Saturday, April 11, 2009

A Reasonable Definition of Reason

From Nouvelle Theologie, comes an excellent article on the role of reason in Biblical study.

"In a previous post, I noted that Catholic art and music, liturgy, prayer, theology, ethics, and canon law have a tremendous Scriptural depth to them — everything in Catholic culture has been profoundly formed by Scripture even if this reality too often remains implicit.

At the explicit level, however, there are problems. That is, when Catholics deliberately study the Bible, they run up against difficulties. In my experience, these difficulties stem from the traditional Catholic teaching that faith is reasonable combined with the uncritical acceptance of an untraditonal notion of reason that is rationalistic and scientistic.

Fr. Giussani expresses the traditional approach to reason succinctly: "the capacity to become aware of reality according to the totality of its factors. The term reasonableness, then, represents a mode of action that expresses and realizes reason, the capacity to become aware of reality" (The Religious Sense, 12). By contrast, reason in its novel and commonplace sense of the word refers narrowly to one or another of the roads (methods) that the human capacity of reason takes in order to come to an awareness of reality.

To confuse this or that method with reason itself is an unreasonable position."

I wonder if, using this definition of "reason," it would be correct to understand the common approach to the academic study of the Bible using the historical critical method exclusively (as occurs, for example, in most university and seminary classrooms) as being unreasonable. I would think so. This post goes on to say:

"The problem I have seen in years of adult education, Catholic Bible study, and in university theology classes is the dominance of one or another of these narrow methods. In my undergrad "Christ in Scriptures" class, we studied three Gospels using the historical-critical method alone.

We learned a great deal about the cultural context of the Gospels and about their philological texture, but any other way of understanding the Gospels was outside the scope of the class. We were left with a pastiche of hypotheses and opinions, and I asked my professor: "where is Christ?" As a professor, she did not want to impose faith on her students, not all of whom were Catholic. She did not seem too interested in proposing Christ to them either. This was not a reasonable approach . . ."
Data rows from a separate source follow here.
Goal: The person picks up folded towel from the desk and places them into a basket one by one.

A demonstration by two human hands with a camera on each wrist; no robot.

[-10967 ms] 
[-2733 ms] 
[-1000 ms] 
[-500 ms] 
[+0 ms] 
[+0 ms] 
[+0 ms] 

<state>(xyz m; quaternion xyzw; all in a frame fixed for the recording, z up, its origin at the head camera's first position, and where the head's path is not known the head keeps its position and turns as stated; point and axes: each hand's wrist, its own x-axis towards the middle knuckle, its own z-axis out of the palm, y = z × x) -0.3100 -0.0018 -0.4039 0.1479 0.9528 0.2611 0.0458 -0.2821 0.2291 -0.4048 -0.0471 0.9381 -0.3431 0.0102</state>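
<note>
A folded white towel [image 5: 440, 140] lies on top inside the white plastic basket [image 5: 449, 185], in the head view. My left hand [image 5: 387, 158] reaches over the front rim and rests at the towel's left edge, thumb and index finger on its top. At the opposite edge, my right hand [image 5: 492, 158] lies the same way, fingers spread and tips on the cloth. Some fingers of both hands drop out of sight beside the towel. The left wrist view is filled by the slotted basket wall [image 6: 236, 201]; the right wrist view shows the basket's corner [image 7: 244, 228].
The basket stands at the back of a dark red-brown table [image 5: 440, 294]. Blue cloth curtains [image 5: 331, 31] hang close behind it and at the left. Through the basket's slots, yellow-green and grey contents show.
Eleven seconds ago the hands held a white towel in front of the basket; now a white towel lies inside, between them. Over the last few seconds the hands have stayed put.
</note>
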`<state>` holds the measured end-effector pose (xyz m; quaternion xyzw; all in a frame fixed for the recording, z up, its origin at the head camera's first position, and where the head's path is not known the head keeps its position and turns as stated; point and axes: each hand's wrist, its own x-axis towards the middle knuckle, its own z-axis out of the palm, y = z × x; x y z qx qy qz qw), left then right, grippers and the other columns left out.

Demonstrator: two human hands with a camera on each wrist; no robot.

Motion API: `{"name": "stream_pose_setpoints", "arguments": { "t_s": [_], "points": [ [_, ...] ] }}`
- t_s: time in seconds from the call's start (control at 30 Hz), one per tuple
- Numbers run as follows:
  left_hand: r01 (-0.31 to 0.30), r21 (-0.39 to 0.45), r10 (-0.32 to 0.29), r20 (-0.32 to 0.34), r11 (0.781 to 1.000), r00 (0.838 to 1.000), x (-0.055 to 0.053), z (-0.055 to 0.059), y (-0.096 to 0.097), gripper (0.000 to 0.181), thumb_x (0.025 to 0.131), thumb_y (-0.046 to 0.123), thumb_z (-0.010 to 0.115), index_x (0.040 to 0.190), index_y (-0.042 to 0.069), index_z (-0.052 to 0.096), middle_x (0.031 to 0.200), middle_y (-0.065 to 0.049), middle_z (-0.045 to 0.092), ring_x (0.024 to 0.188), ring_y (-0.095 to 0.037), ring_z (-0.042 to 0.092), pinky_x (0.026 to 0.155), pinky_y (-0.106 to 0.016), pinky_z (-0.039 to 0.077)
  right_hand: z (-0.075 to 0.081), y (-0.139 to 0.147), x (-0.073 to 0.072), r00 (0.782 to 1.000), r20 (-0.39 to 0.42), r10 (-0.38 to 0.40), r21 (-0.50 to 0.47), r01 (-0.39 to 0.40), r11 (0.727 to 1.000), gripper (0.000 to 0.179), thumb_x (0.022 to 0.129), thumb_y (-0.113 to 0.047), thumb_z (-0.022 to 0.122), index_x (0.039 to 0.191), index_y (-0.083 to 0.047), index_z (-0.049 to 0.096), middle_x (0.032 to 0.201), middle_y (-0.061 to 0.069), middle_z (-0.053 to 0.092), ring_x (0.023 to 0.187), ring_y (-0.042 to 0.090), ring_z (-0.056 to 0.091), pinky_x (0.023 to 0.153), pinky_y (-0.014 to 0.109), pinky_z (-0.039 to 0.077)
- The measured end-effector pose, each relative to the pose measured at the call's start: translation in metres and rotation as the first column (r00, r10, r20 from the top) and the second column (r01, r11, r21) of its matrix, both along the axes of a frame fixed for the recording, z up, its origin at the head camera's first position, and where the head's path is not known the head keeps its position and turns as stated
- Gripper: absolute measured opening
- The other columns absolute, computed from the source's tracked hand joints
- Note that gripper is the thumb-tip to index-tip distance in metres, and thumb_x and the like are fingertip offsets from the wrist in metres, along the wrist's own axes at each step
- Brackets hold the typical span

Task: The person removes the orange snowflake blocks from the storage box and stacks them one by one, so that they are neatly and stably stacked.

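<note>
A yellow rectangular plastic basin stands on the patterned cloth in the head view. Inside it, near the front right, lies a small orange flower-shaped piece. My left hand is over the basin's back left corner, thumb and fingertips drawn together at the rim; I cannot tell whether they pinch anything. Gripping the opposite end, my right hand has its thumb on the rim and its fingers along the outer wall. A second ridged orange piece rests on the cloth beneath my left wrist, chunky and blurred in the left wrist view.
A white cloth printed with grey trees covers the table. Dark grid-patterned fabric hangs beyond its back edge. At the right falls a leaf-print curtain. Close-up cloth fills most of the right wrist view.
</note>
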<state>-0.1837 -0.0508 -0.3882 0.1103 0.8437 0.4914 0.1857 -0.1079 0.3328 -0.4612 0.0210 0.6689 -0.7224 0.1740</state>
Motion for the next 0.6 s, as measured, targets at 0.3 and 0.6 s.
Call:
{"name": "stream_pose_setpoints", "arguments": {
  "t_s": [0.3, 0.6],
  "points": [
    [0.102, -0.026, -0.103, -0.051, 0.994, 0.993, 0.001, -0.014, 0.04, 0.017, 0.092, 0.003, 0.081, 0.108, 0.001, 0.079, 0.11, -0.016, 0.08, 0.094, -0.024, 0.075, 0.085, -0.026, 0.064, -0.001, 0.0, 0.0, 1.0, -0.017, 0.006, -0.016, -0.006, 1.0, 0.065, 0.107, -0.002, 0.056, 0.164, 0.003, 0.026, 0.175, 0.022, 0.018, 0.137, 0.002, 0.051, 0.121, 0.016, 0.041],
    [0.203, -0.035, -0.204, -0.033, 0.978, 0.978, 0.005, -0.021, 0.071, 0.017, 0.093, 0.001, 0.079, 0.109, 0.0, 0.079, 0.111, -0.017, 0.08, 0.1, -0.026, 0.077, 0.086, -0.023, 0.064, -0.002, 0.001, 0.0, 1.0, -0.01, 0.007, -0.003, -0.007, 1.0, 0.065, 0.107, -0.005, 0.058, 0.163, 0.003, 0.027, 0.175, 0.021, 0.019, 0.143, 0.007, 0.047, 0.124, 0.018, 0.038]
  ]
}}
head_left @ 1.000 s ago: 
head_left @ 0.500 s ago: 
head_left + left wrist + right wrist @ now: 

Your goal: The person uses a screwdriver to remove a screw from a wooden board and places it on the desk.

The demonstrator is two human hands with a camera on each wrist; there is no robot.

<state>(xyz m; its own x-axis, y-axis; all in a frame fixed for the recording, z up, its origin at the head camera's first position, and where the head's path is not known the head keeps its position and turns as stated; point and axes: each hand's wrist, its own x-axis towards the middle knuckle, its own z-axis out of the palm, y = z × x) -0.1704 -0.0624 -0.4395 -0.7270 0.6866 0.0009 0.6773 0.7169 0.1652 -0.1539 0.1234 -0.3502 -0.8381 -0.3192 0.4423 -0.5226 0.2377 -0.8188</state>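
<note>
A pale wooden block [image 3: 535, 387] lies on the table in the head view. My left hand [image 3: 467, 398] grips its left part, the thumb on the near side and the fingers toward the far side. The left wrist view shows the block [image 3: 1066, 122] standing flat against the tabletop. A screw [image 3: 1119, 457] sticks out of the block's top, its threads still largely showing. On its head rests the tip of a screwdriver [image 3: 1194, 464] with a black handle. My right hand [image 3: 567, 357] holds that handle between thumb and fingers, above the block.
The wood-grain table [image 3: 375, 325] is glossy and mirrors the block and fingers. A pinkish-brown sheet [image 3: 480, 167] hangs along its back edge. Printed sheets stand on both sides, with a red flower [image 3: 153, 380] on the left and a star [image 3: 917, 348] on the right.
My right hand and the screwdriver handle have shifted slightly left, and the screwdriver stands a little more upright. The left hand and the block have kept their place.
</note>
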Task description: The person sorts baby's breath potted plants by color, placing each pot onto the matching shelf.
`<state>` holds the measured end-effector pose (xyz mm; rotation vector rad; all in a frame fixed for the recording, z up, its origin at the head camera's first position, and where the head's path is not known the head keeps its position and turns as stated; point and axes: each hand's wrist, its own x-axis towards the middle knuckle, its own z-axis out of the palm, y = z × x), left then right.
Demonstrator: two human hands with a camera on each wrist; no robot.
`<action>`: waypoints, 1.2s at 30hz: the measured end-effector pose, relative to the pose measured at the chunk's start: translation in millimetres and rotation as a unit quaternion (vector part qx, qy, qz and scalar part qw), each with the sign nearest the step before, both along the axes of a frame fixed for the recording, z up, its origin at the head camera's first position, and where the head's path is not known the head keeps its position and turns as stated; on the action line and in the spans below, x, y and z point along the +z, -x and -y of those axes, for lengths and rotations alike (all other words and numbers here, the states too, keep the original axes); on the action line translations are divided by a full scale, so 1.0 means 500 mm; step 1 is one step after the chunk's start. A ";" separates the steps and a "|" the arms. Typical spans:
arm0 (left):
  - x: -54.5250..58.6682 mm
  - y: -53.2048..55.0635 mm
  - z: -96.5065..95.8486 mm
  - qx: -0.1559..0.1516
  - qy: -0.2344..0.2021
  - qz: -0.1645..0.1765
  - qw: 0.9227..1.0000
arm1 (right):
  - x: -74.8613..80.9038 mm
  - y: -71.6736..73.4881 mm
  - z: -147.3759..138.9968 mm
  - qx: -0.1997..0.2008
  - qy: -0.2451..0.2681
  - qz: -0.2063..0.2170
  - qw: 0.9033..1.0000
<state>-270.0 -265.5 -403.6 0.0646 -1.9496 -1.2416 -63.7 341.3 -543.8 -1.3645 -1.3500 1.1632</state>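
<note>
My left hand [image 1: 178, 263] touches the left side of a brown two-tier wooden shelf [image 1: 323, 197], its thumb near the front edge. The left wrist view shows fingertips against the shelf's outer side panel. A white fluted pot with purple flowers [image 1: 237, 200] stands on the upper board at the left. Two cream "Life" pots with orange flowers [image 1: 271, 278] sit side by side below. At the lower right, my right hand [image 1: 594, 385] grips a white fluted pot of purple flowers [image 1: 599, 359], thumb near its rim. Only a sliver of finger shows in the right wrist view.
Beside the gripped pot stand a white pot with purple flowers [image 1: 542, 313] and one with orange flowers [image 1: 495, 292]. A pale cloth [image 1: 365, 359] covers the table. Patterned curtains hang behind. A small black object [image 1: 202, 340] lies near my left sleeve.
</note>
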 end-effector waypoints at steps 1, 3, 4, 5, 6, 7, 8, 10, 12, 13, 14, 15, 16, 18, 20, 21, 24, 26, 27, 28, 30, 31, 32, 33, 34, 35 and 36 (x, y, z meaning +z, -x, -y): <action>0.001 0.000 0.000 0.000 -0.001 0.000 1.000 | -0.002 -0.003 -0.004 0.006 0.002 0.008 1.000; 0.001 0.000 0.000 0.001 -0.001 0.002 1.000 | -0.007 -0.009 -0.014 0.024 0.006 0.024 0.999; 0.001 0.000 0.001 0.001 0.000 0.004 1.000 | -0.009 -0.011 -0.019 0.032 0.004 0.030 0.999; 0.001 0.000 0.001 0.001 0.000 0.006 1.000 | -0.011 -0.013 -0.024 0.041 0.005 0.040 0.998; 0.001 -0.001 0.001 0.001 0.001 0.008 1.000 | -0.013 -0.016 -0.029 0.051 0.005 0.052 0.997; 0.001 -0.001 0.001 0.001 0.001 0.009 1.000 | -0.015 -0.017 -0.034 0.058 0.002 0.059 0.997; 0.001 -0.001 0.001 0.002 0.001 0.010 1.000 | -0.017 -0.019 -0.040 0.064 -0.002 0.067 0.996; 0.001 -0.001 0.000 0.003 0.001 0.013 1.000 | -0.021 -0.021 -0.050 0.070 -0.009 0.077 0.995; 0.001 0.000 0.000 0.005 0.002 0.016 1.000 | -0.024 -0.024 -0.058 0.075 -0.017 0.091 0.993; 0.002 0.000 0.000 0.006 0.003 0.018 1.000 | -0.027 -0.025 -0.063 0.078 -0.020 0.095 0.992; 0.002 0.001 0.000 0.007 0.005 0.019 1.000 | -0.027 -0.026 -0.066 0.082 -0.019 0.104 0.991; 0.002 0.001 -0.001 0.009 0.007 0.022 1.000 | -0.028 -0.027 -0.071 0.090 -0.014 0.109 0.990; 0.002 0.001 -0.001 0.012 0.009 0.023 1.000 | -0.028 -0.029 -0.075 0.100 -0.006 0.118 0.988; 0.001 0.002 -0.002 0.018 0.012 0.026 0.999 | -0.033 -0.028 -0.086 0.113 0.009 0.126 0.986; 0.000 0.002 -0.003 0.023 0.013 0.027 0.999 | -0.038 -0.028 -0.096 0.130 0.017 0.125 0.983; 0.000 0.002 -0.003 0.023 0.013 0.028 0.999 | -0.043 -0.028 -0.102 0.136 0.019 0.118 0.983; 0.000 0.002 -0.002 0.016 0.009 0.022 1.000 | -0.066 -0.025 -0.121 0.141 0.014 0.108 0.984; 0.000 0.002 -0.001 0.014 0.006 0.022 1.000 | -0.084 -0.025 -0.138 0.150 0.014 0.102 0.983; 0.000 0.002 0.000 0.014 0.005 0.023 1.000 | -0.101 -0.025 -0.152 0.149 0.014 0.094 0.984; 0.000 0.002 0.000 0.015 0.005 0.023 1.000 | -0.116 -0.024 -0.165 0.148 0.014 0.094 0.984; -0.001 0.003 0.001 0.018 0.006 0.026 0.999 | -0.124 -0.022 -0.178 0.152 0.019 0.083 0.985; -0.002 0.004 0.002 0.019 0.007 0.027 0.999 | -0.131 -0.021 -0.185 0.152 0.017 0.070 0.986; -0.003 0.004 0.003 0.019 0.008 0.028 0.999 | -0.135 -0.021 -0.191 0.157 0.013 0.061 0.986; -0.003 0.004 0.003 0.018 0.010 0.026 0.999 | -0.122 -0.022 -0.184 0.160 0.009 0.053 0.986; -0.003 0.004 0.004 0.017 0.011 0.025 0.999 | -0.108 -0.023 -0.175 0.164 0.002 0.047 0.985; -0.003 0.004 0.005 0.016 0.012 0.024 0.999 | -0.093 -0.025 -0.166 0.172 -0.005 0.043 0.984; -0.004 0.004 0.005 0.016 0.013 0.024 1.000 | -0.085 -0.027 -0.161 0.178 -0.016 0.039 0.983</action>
Exactly. This problem, of course, is not limited to Catholic institutions of higher learning nor to the liberal ones from which it came; Evangelical institutions struggle with this sort of unreasonable teaching in a bid for "respectablility" and "approval" from secular liberals. What a waste of time and effort that is. At Tyndale University College we struggle with being academic and faithful, but I think we get it right to a greater degree than most. Students regularly come out of class having been challenged by an encounter with Christ mediated by the text. That is education worth sacrificing for and education that makes a difference. And that seems reasonable.

1 comment:

Fred said...

Thank you for this. The ills of the age impact us all, but I discreetly limited my post to my own situation. Have a happy Easter! He is risen, as He said!